Problem to work on >> Exact transcription, pictures omitted: begin at the top line of the records below and end with the line bearing "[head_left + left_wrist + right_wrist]".
═══ Recorded information ═══
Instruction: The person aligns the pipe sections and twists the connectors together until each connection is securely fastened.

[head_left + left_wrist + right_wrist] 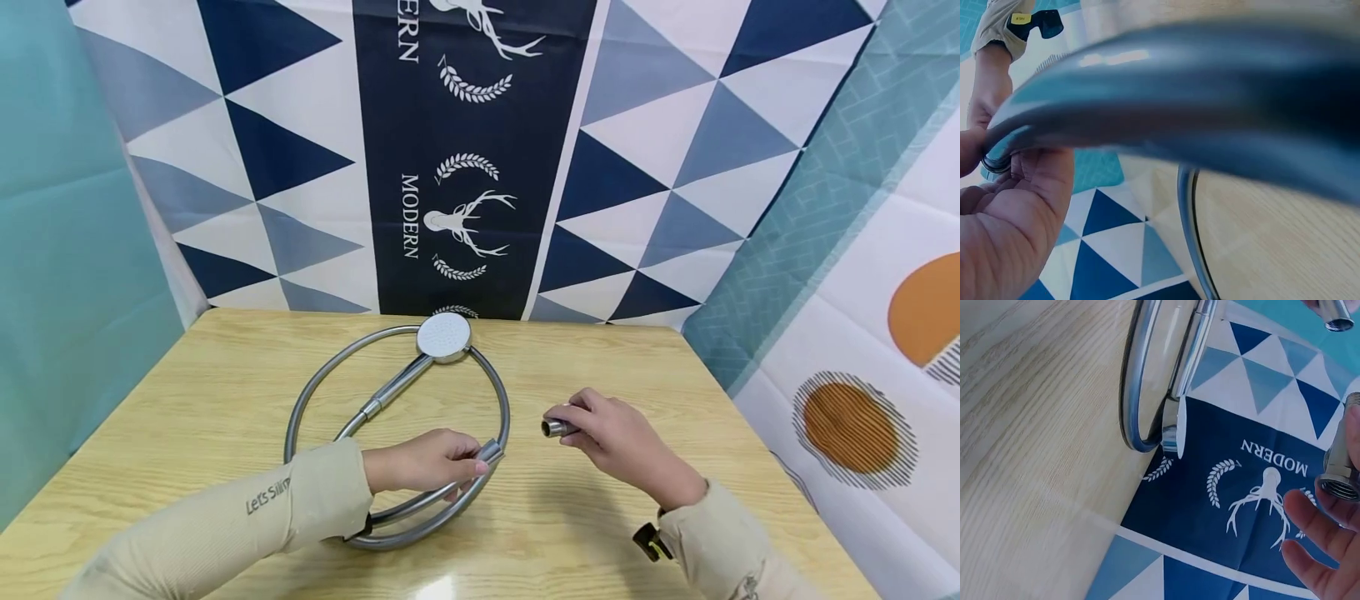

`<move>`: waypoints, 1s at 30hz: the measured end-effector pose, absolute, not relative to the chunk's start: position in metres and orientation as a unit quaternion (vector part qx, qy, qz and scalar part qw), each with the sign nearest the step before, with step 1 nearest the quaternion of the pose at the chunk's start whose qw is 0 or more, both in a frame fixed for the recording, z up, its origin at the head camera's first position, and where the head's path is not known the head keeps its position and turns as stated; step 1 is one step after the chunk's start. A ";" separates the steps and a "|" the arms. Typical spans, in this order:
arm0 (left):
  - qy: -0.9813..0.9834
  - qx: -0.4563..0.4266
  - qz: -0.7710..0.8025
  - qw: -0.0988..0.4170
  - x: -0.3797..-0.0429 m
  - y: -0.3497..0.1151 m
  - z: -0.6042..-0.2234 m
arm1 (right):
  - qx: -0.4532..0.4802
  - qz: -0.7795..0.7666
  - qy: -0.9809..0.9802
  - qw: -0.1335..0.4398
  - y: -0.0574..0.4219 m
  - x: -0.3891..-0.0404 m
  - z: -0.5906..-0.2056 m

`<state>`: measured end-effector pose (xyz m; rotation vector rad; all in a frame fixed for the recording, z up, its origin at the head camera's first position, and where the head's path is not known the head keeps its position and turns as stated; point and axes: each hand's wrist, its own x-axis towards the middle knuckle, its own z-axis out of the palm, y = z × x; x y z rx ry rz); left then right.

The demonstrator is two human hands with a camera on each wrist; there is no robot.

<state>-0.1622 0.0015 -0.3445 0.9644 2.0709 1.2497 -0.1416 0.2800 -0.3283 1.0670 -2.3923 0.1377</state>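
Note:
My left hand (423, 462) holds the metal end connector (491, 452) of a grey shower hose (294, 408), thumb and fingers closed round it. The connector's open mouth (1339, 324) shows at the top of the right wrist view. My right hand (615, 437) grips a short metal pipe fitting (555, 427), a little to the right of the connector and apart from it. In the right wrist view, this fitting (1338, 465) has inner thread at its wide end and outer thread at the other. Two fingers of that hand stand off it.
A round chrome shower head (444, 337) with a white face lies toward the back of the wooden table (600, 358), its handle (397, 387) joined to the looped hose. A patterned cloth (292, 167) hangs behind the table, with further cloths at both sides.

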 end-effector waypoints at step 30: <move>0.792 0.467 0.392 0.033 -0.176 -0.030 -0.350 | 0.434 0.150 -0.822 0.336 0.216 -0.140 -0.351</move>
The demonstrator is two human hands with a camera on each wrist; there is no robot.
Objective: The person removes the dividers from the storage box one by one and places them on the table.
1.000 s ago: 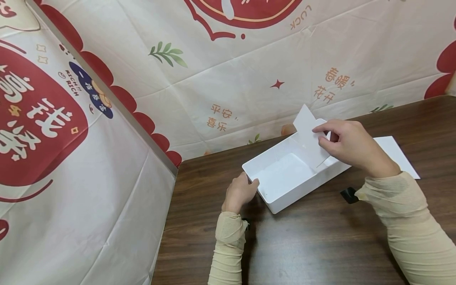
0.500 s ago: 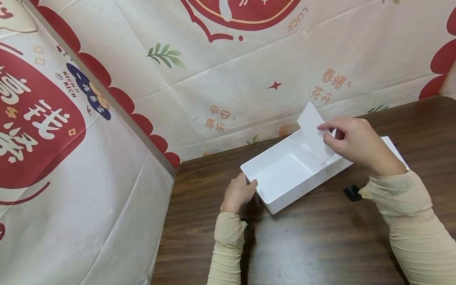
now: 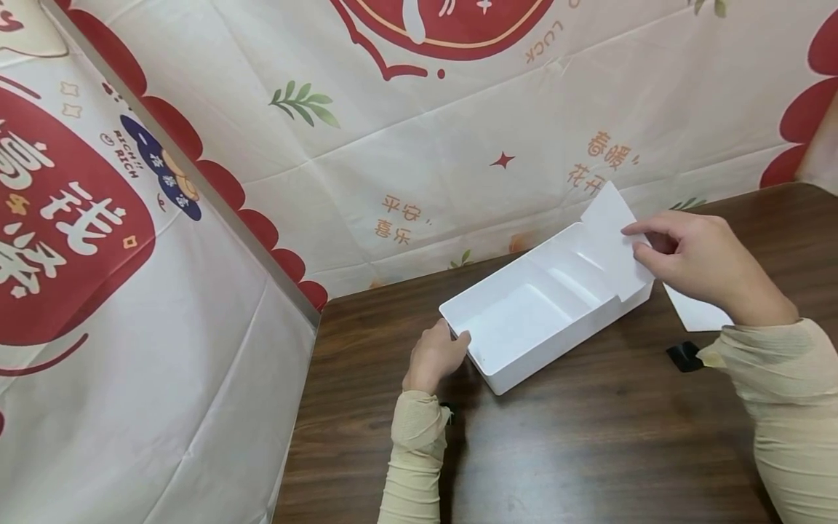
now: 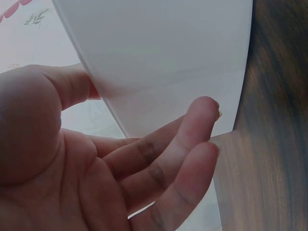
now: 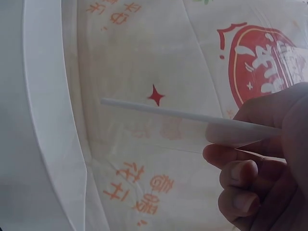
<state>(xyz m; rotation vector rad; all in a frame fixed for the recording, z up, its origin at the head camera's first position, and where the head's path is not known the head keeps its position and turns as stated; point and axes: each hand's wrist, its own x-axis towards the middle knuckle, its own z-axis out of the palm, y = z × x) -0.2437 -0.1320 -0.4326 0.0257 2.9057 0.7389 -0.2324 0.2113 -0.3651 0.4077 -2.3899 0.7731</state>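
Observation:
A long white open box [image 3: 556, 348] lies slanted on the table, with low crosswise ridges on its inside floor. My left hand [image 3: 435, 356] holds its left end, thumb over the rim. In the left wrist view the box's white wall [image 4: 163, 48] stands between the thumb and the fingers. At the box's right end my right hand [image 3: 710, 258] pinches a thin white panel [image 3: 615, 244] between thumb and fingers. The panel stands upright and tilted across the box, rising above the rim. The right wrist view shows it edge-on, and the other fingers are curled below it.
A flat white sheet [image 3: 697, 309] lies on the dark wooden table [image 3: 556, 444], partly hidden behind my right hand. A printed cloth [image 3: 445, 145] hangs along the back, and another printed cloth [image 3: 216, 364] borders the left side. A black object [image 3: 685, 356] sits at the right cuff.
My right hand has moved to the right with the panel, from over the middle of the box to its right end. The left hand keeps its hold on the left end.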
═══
Solved problem >>
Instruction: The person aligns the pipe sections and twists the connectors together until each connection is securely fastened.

[head_left + left_wrist + right_wrist] 

The output requires no additions.